Articuladores dos bloqueios de caminhoneiros em SC serão responsabilizados, diz Ministério Público

Geral
Santa Catarina | 10/09/2021 | 16:24

Informações: ND+
Foto: Ministério Público

O Procurador-Geral de Justiça Fernando Comin, que ocupa a chefia do Ministério Público de Santa Catarina (MPSC), destacou que o órgão atua para garantir a manutenção dos serviços essenciais durante a paralisação dos caminhoneiros, e trabalha para “responsabilizar pessoas e empresas que estejam por trás dos atos que provocam o bloqueio das estradas e ameaçam a normalidade".

Comin participou de uma reunião de emergência, solicitada pelo governador, Carlos Moisés, que foi realizada na manhã de quinta-feira (9) no Centro de Gerenciamento de Controle da Defesa Civil, com outros órgãos do Estado e do Executivo. O Procurador-Geral de Justiça informou que o Gabinete Gestor de Crise do MPSC monitora a situação em todas as regiões do Estado.

Em coletiva, após reunião que instalou o Grupo de Resposta Integrada do Estado, Comin manifestou preocupação com o momento em que foi deflagrado o movimento dos caminhoneiros por conta dos riscos de desabastecimentos em meio à pandemia, não apenas de combustíveis, mas também de alimentos e insumos essenciais à saúde, inclusive, para as vacinas.

O chefe do MPSC também deu destaque à atuação rápida do governo do Estado, que “evitou que o movimento tomasse maiores proporções”, de acordo com o Procurador-Geral.

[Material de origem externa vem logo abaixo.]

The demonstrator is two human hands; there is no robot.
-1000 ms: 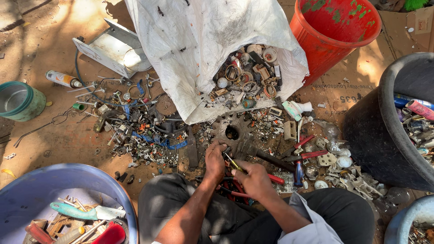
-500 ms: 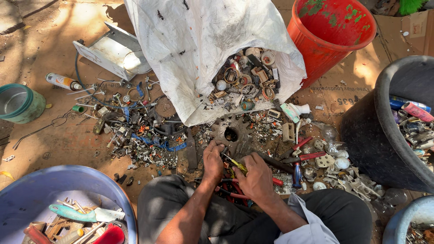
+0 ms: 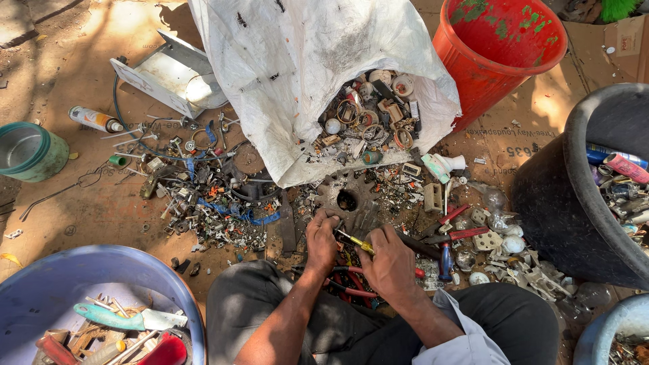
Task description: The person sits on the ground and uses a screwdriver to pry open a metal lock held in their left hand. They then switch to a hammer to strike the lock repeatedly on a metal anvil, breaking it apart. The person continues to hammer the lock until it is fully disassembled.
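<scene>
Seated on the ground amid scrap, a person's left hand (image 3: 322, 242) and right hand (image 3: 391, 265) both close on a yellow-handled screwdriver (image 3: 354, 241), at 6 o'clock from the spilling white sack (image 3: 297, 74), beside a rusty sprocket (image 3: 346, 197).

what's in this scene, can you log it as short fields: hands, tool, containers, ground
left hand: pinching a small part beside the tool tip
right hand: gripping the yellow-handled screwdriver
between the hands: red-handled pliers on the ground
containers: white sack spilling scrap; red bucket; black tub; blue basin; green tin
ground: loose wires, plugs and metal bits
</scene>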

O Grupo de Resposta Integrada do Estado, instalado na manhã de quinta, é composto por diferentes órgãos de Estado, pelas forças de segurança estaduais e Polícia Rodoviária Federal, por Secretarias Estaduais e órgãos da administração pública estadual, além do MPSC.

Comin também lembrou a experiência do MPSC em situações de crise que provocam o desabastecimento e colocam em risco os serviços essenciais, como por exemplo, a greve dos caminhoneiros de 2018.

Todos os bloqueios foram liberados nesta sexta

Nesta sexta-feira (10), a Polícia Rodoviária Federal (PRF) informou que todos os bloqueios que ainda restavam no estado foram liberados. 

Dessa forma, o risco de desabastecimento é praticamente nulo, como afirma o presidente do Sindicato do Comércio Varejista de Derivados de Petróleo de Santa Catarina (Sindipetro), Luiz Antônio Amin. Segundo ele, “o consumidor pode ficar tranquilo, pois não faltará o produto”.